The visa process can be very complex because, as well as Australian visas being categorised into types on the basis of activity, length of time involved and whether the Applicant is in Australia or not at the time of the application, they are also usually classified on the basis of which country passport the Applicant holds. For example, for Tourist visas there are three main types: one which covers only a handful of what are considered to be “low risk” countries by the Department of Immigration and Citizenship (DIAC), one which covers a number of European countries, and the third category which covers the rest of the world. However, to complicate things, it is possible in certain circumstances for Applicants in the first two categories to apply for a visa in the third category.

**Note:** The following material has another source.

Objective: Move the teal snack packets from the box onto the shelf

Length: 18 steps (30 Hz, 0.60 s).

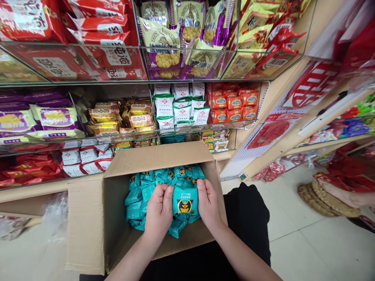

At Australian Visa Advice we can assist you to choose the best Australian visa for your particular circumstances. With our many years of training and experience we are experts at making these assessments.  We assist our clients to look very carefully at their situations and to think about future planning. We ask them to think about how long they want to remain in Australia and whether they want to  come here for tourist purposes, or for work, study, to do business, to migrate, or possibly even a combination of the former. After that  we give advice and then move forward with the visa application process.

We wish you success with your Australian journey.

I am a Filipina/Pinay applying for an Australian visa – for which visas do I need to provide an invitation?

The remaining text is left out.